Он протянул свою правую руку, как будто бы желая захватить пространство, и все его лицо осветилось гордым энтузиазмом. Но блеск потух, и при неожиданном возвращении к своей злобной улыбке, он сказал:
– Сны, опять сны! А, посмотрите-ка на эту бумагу.
Он вытащил какую-то бумагу, всю исписанную цифрами.
– Тут, кажется, весь денежный долг мой вам; через несколько дней я надеюсь кончить его. Дайте мне ваш адрес.
– О! – сказал я оскорбленный, – как вам не стыдно говорить мне о деньгах, Вивиен.
– Это один из тех инстинктов чести, которые вы так часто приводите, – отвечал он, краснея. – Простите меня.
– Вот мой адрес, – сказал я, принявшись писать для того, чтобы скрыть мое волнение. – Вам, надеюсь, он часто будет нужен, и пишите мне, что вы здоровы и счастливы.
– Если буду счастлив, вы об этом узнаете.

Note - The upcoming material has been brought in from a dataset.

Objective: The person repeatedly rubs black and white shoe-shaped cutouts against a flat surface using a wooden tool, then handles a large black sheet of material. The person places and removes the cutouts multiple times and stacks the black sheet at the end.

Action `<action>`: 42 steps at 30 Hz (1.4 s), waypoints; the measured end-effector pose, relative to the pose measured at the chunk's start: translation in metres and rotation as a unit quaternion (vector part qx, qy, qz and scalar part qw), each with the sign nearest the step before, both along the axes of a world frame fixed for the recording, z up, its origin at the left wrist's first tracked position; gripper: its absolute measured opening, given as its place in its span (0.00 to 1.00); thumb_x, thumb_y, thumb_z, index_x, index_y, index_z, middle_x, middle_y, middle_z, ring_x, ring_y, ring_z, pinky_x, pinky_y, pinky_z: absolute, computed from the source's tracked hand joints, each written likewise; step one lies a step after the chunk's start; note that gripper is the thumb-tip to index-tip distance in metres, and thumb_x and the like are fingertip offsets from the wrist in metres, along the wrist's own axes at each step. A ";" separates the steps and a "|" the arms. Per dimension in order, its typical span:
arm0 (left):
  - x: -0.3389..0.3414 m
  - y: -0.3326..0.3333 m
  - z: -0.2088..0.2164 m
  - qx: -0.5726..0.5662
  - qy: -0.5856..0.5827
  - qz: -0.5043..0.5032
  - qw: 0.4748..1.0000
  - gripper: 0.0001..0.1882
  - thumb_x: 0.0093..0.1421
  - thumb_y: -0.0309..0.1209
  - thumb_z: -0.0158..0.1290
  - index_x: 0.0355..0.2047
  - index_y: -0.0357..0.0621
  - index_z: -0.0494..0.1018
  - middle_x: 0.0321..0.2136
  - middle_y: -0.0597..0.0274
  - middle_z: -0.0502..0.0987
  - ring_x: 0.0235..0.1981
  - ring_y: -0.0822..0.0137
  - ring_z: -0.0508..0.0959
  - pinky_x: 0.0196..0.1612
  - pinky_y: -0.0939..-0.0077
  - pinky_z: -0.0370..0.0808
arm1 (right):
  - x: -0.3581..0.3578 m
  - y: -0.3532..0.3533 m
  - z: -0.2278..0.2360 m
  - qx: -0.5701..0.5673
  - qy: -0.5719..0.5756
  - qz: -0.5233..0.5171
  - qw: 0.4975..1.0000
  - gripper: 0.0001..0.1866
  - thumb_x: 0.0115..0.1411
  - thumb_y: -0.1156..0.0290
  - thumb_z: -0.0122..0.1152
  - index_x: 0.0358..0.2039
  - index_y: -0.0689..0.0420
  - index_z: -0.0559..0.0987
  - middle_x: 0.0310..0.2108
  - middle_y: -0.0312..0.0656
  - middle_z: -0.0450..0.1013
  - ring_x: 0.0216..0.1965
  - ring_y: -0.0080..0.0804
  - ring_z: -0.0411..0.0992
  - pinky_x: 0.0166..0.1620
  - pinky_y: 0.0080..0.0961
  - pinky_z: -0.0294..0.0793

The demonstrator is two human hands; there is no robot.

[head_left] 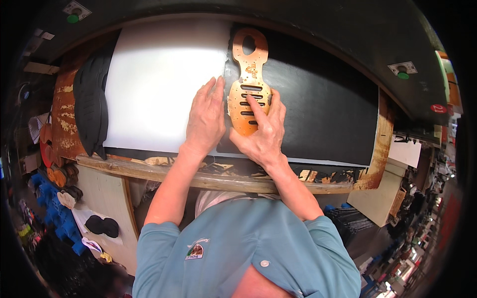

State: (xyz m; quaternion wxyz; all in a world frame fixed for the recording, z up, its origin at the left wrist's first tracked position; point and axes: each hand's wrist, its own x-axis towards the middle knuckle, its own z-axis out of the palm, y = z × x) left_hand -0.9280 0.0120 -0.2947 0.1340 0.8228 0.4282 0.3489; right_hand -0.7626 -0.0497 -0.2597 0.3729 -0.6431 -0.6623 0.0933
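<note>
An orange-tan cutting die (250, 72), long and narrow-waisted with an oval opening at its far end and several slots in its near half, lies along the left edge of a black sheet (323, 109). My right hand (266, 129) grips its near end, with the fingers along the right side and one finger over the slots. To the left spreads a white sheet (154, 84), meeting the black one beside the die. My left hand (206, 116) rests on the white sheet close to that border, its fingers stretched out and holding nothing.
Black cut pieces (91, 99) are stacked at the white sheet's left. A wooden rail (223, 183) runs along the near edge, with scraps behind it. Overhead machine parts carry green buttons (73, 18) at both far corners. Blue crates (54, 208) stand at the lower left.
</note>
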 end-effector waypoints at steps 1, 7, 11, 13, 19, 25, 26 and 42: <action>0.000 0.000 0.001 -0.002 0.001 0.000 1.000 0.34 0.67 0.19 0.52 0.73 0.31 0.61 0.54 0.38 0.81 0.66 0.38 0.71 0.69 0.47 0.70 | -0.002 0.001 0.001 -0.002 -0.002 -0.004 1.000 0.39 0.41 0.64 0.77 0.56 0.67 0.82 0.66 0.69 0.60 0.58 0.69 0.65 0.57 0.56 0.75; 0.003 0.002 -0.002 -0.011 0.001 0.009 1.000 0.31 0.67 0.18 0.51 0.71 0.29 0.64 0.55 0.38 0.80 0.67 0.37 0.71 0.70 0.48 0.69 | -0.009 0.006 -0.002 -0.014 -0.007 -0.013 1.000 0.41 0.43 0.62 0.80 0.58 0.66 0.81 0.67 0.70 0.58 0.59 0.69 0.65 0.60 0.57 0.72; -0.007 -0.012 0.010 -0.026 -0.083 0.046 0.995 0.26 0.68 0.18 0.52 0.66 0.32 0.70 0.54 0.38 0.81 0.63 0.40 0.75 0.65 0.53 0.73 | 0.011 -0.006 -0.005 -0.019 0.002 0.046 0.999 0.48 0.45 0.58 0.83 0.66 0.65 0.74 0.70 0.71 0.55 0.64 0.72 0.62 0.64 0.59 0.69; -0.016 -0.035 0.020 -0.071 -0.130 0.060 0.987 0.19 0.69 0.18 0.53 0.59 0.32 0.76 0.51 0.41 0.82 0.55 0.44 0.80 0.57 0.56 0.78 | 0.035 -0.024 -0.002 -0.038 0.055 0.077 0.995 0.51 0.47 0.60 0.84 0.69 0.63 0.70 0.72 0.68 0.58 0.68 0.68 0.63 0.67 0.55 0.69; 0.006 -0.150 0.018 -0.087 -0.170 -0.101 0.976 0.03 0.59 0.20 0.65 0.32 0.39 0.82 0.25 0.56 0.82 0.26 0.51 0.81 0.31 0.61 0.78 | 0.054 -0.049 -0.006 0.068 0.052 0.136 0.987 0.47 0.50 0.64 0.83 0.68 0.63 0.71 0.69 0.61 0.65 0.66 0.64 0.68 0.67 0.51 0.71; -0.001 -0.143 -0.018 0.082 -0.059 -0.072 0.992 0.07 0.58 0.23 0.68 0.28 0.42 0.79 0.22 0.57 0.79 0.24 0.53 0.78 0.27 0.59 0.74 | 0.095 -0.053 0.012 0.166 0.068 0.080 0.980 0.26 0.57 0.69 0.77 0.55 0.61 0.82 0.49 0.49 0.81 0.49 0.43 0.81 0.54 0.35 0.81; -0.005 -0.142 -0.020 0.085 -0.048 -0.065 0.993 0.08 0.59 0.23 0.68 0.27 0.41 0.79 0.23 0.56 0.79 0.24 0.52 0.78 0.28 0.59 0.75 | 0.114 -0.062 0.025 0.184 0.078 0.006 0.980 0.12 0.63 0.73 0.72 0.46 0.61 0.83 0.40 0.42 0.81 0.41 0.32 0.80 0.46 0.28 0.81; 0.033 -0.064 0.009 0.130 -0.033 0.071 0.988 0.13 0.64 0.33 0.67 0.25 0.43 0.77 0.22 0.51 0.79 0.26 0.45 0.81 0.30 0.54 0.77 | 0.221 -0.116 -0.008 0.221 -0.030 -0.170 0.960 0.07 0.66 0.71 0.70 0.33 0.59 0.82 0.28 0.41 0.76 0.31 0.34 0.74 0.39 0.35 0.72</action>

– Не хотите рекомендаций к Тривениону?
Вивиен подумал.
– Нет, не надо, я думаю. А если понадобится, напишу вам.
Я взял шляпу и собрался идти, ибо был оскорблен и обижен, как вдруг, по невольному влечению, Вивиен быстро подбежал ко мне, обвил руками мою шею и целовал меня, как мальчик своего брата.
– Простите меня! – воскликнул он дрожащим голосом: – я не думал, чтобы мог любить кого-нибудь так, как вы заставили меня любить вас, хоть и против моей натуры. Если вы не мой добрый ангел, это потому только, что моя натура и привычки сильнее вас. Несомненно, мы когда-нибудь встретимся. Мне, покуда, будет досуг поразсмотреть, может ли «свет быть моей раковиной?» Я хочу быть aut Caesar, aut nullus! Вообще мало знаю я латинских цитатов!
– Вивиен!
– Идите теперь, добрый друг мой, покуда я еще в таком расположении, идите, чтобы я опять не смутил вас выходкой прежнего человека. Идите, идите!

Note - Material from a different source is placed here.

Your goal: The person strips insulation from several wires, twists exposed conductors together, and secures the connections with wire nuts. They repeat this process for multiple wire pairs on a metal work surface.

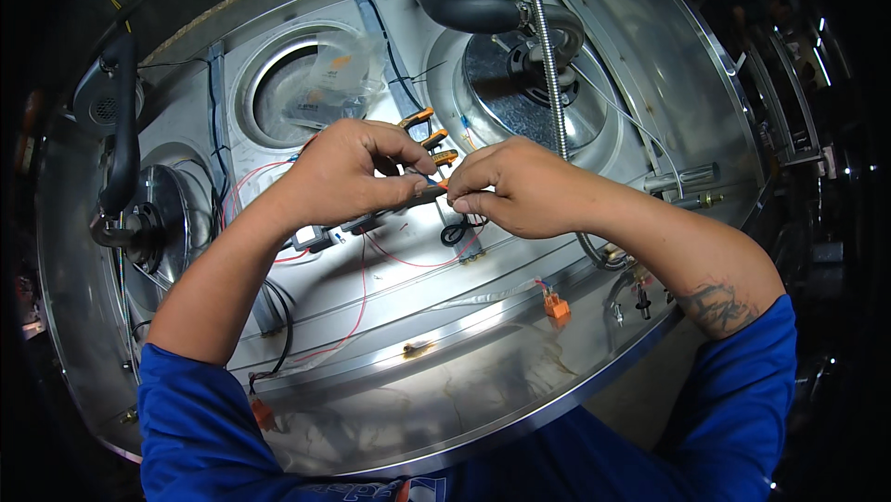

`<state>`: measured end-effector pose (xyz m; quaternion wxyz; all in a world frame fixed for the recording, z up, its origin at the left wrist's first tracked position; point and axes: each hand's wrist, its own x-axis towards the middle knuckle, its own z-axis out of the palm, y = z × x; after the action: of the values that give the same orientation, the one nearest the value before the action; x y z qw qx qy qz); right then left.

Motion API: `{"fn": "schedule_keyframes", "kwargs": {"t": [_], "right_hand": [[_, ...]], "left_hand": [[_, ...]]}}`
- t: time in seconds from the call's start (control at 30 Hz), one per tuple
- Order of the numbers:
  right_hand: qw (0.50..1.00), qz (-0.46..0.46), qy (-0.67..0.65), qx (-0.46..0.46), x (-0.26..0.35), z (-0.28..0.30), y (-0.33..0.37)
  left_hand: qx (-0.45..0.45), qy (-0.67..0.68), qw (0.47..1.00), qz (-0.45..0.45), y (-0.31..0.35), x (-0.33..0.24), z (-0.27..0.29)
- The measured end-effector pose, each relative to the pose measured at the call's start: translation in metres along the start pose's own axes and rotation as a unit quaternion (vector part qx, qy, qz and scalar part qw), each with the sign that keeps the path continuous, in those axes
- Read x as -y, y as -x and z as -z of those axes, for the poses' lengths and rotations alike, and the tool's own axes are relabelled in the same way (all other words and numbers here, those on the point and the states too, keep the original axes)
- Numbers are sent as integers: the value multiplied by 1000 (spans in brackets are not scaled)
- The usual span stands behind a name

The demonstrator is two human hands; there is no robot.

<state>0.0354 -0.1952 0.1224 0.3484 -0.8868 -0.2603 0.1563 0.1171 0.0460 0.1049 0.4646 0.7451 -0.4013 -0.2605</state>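
Note:
My left hand [348,168] and my right hand [520,188] meet fingertip to fingertip over the middle of the metal panel. Both are closed in a pinch on thin wires [432,181], with bits of blue and orange-red showing between them. A small dark piece lies just under the fingertips; its kind is unclear. Close behind the hands are several orange-and-black tool handles [434,138], partly hidden by the left hand. A coil of black cable [453,234] lies below the right fingers. Red wires [364,279] run across the panel below the left hand.
Round metal burner housings with black pipes [473,12] stand at left and right. A clear plastic bag [339,80] lies over a round opening. A ribbed metal hose [549,57] crosses the right side. An orange connector [556,305] rests near the front edge.

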Motion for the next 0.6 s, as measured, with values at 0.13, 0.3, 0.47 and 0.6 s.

И взяв меня тихо под руку, Франсис Вивиен проводил меня из своей комнаты и, вернувшись, запер дверь.
О, если б мог я оставить ему Роберта Галль, вместо этих неистовых тифонов! Но было ли бы в этом случае полезно лекарство, или должна была суровая опытность прописать ему более горькие приемы своей железной рукою?